The listing, minus its pictures, is to be given again exactly.

━━━

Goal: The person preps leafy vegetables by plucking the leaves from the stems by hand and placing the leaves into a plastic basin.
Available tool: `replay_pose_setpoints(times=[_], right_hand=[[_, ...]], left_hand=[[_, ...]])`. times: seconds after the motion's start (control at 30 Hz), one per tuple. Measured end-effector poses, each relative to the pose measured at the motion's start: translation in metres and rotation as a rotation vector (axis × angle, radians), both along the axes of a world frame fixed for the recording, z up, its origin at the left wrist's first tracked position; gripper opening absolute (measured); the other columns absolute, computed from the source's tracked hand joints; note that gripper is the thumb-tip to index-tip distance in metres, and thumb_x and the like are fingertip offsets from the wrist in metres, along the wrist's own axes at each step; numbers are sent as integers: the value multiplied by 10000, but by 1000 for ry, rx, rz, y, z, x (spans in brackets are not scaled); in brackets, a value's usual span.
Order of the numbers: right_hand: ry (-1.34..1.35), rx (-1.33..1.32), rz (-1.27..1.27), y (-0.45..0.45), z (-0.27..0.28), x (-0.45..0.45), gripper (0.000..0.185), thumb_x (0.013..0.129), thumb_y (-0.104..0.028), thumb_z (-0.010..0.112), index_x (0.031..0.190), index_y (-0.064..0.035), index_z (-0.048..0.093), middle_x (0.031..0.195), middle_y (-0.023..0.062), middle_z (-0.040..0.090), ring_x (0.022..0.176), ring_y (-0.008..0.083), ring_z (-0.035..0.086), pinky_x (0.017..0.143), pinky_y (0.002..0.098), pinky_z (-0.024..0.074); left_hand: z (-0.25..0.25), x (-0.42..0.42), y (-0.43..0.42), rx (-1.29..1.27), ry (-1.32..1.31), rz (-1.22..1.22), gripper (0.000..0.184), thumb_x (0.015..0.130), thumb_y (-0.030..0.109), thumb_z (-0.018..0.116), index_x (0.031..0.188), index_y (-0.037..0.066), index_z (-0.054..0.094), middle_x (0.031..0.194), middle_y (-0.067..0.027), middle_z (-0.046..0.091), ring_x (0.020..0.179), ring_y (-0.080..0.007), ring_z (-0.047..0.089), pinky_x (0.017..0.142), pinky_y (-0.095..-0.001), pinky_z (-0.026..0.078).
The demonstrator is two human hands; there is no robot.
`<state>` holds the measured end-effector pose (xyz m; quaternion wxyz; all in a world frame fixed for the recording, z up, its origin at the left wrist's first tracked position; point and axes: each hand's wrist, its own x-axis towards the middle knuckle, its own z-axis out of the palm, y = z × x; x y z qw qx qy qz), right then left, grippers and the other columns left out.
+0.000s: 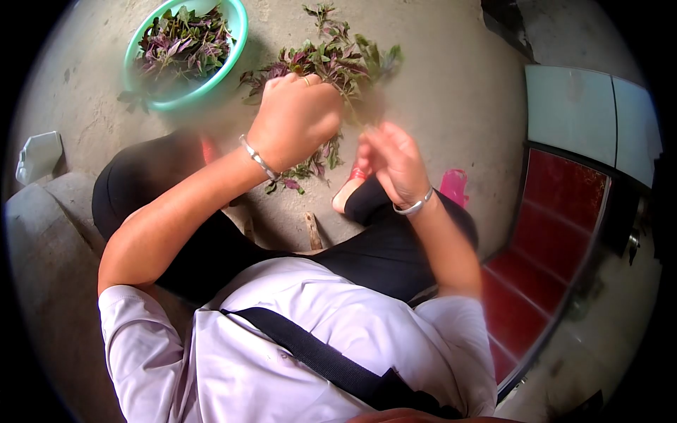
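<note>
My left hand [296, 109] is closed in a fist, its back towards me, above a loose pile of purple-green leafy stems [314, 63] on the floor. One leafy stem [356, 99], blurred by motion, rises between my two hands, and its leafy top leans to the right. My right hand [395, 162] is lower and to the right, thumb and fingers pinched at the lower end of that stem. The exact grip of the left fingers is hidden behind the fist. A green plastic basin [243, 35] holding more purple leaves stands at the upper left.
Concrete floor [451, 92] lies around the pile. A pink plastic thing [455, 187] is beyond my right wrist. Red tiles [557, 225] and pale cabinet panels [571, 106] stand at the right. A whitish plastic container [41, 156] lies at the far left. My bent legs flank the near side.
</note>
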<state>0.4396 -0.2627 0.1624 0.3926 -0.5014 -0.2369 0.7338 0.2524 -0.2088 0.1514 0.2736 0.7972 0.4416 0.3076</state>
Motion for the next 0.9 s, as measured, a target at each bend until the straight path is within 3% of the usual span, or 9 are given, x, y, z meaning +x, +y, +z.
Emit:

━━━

RESPONSE TO THE TASK:
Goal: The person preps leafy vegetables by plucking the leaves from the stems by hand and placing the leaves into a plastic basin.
Available tool: `replay_pose_setpoints(times=[_], right_hand=[[_, ...]], left_hand=[[_, ...]])`. times: seconds after the motion's start (control at 30 Hz), one per tuple. Measured end-effector poses, each relative to the pose measured at the motion's start: translation in metres and rotation as a rotation vector (axis × angle, radians), both along the axes of a world frame fixed for the recording, z up, its origin at the left wrist's first tracked position; gripper opening absolute (measured); the other columns absolute, computed from the source's tracked hand joints; note that gripper is the thumb-tip to index-tip distance in metres, and thumb_x and the like are fingertip offsets from the wrist in metres, along the wrist's own axes at each step; numbers are sent as integers: the value multiplied by 10000, but by 1000 for ry, rx, rz, y, z, x (spans in brackets are not scaled); in brackets, a value's usual span.
Order of the numbers: right_hand: ry (-1.34..1.35), rx (-1.33..1.32), rz (-1.27..1.27), y (-0.45..0.45), z (-0.27..0.28), x (-0.45..0.45), gripper (0.000..0.185), thumb_x (0.013..0.129), thumb_y (-0.104..0.028), thumb_z (-0.010..0.112), index_x (0.031..0.190), index_y (-0.064..0.035), index_z (-0.048..0.093), middle_x (0.031..0.195), middle_y (-0.023..0.062), middle_z (-0.040..0.090), ring_x (0.022..0.176), ring_y (-0.008..0.083), ring_z (-0.035..0.086), pinky_x (0.017..0.143), pinky_y (0.002..0.098), pinky_z (-0.024..0.074); left_hand: z (-0.25..0.25), x (-0.42..0.42), y (-0.43..0.42), rx (-1.29..1.27), ry (-1.32..1.31), rz (-1.22..1.22), gripper (0.000..0.184), thumb_x (0.015..0.130), thumb_y (-0.030..0.109), thumb_z (-0.018..0.116), index_x (0.031..0.188), index_y (-0.037..0.066), index_z (-0.054..0.094), middle_x (0.031..0.194), middle_y (-0.067..0.027), middle_z (-0.046..0.091), ring_x (0.020..0.179), ring_y (-0.080..0.007), ring_z (-0.047..0.089), pinky_x (0.017..0.142), pinky_y (-0.095..-0.001), pinky_z (-0.026..0.078).
The demonstrator is two human hands; there is no robot.
`<state>` holds the measured end-effector pose (xyz m; quaternion wxyz; all in a world frame fixed for the recording, z up, its origin at the left wrist's first tracked position; point and axes: each hand's wrist, its own x-axis towards the middle knuckle, its own z-axis out of the palm, y = z × x; x y z qw qx qy qz), right then left, grippers and the other columns left out.
+0.000s: 
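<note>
My left hand [296, 109] is closed in a fist, its back towards me, above a loose pile of purple-green leafy stems [314, 63] on the floor. One leafy stem [356, 99], blurred by motion, rises between my two hands, and its leafy top leans to the right. My right hand [395, 162] is lower and to the right, thumb and fingers pinched at the lower end of that stem. The exact grip of the left fingers is hidden behind the fist. A green plastic basin [243, 35] holding more purple leaves stands at the upper left.
Concrete floor [451, 92] lies around the pile. A pink plastic thing [455, 187] is beyond my right wrist. Red tiles [557, 225] and pale cabinet panels [571, 106] stand at the right. A whitish plastic container [41, 156] lies at the far left. My bent legs flank the near side.
</note>
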<state>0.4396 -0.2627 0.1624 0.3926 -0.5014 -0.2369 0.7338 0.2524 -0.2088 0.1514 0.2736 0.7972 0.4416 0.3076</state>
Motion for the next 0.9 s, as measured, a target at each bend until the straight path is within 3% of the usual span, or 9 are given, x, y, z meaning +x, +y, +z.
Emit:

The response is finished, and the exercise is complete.